VIALE DEL TRAMONTO

Andrea Camilleri deve essersi un po’ stancato del suo commissario Montalbano. Lo capisco: non deve essere facile per lui dover passare alla posterità per quello che ha inventato Montalbano, dimenticando tutto il resto della sua sempre godibile produzione. Magari preferirebbe essere ricordato come colui che ha riportato in auge uno stile di scrittura che non si rivedeva più dai tempi di Gadda. Uno stile commisto di italiano limpidissimo e di siciliano altrettanto limpido, due lingue a confronto che si intrecciano nel tessuto del racconto senza la benché minima smagliatura. Se mai ce ne fosse stato bisogno, Camilleri ha elevato il siciliano al rango di lingua, riuscendo a diffonderla in tutta la penisola, facendone assaporare la calda sonorità e le mille sfumature che lo impreziosiscono.
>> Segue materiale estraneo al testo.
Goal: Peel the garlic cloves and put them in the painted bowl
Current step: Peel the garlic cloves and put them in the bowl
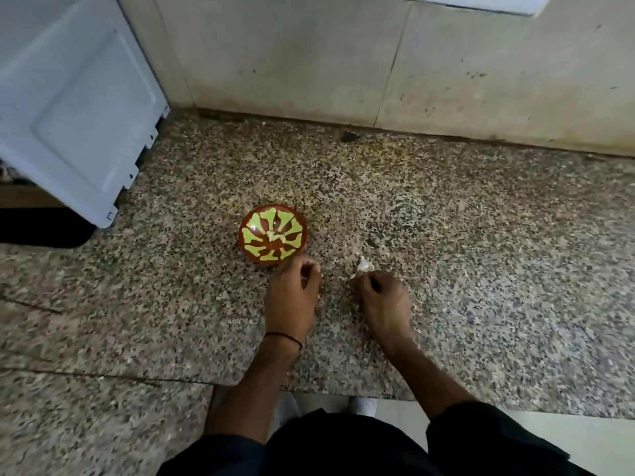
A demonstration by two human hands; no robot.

Onore, quindi, a Camilleri per questa sua operazione culturale di portata inestimabile, della quale piacerebbe vedere altri esiti, con autori di altre regioni che si cimentano in operazioni di riscoperta della funzione unificante dei dialetti. Capisco benissimo, dunque, perché Camilleri si è stancato di Montalbano, e ne dà prova in questa ulteriore avventura del commissario, “La vampa d’agosto”  (Sellerio editore). Montalbano sta invecchiando, è più curvo, goffo, imbolsito. Il suo cervello, un tempo lucidissimo, si fa spesso sorprendere in contropiedi da menti più lucide e più giovani. Il suo intuito vacilla, si smarrisce, non trova più il bandolo della matassa. Con questi primi segnali, Camilleri ci preannuncia il ritiro del suo commissario, il suo futuro pensionamento. E’ un distacco lieve, quasi indolore, un addio ai suoi numerosi e affezionati lettori che, rassegnandosi a vederlo avviato ormai sul viale del tramonto, verseranno meno lacrime al momento del distacco. Coraggio, Montalbano! Il mondo è impietoso, dimentica presto i suoi miti, specie se pensionati. Coraggio, Camilleri! Che aspetti a farlo morire sulla scena e a dargli l’immortalità?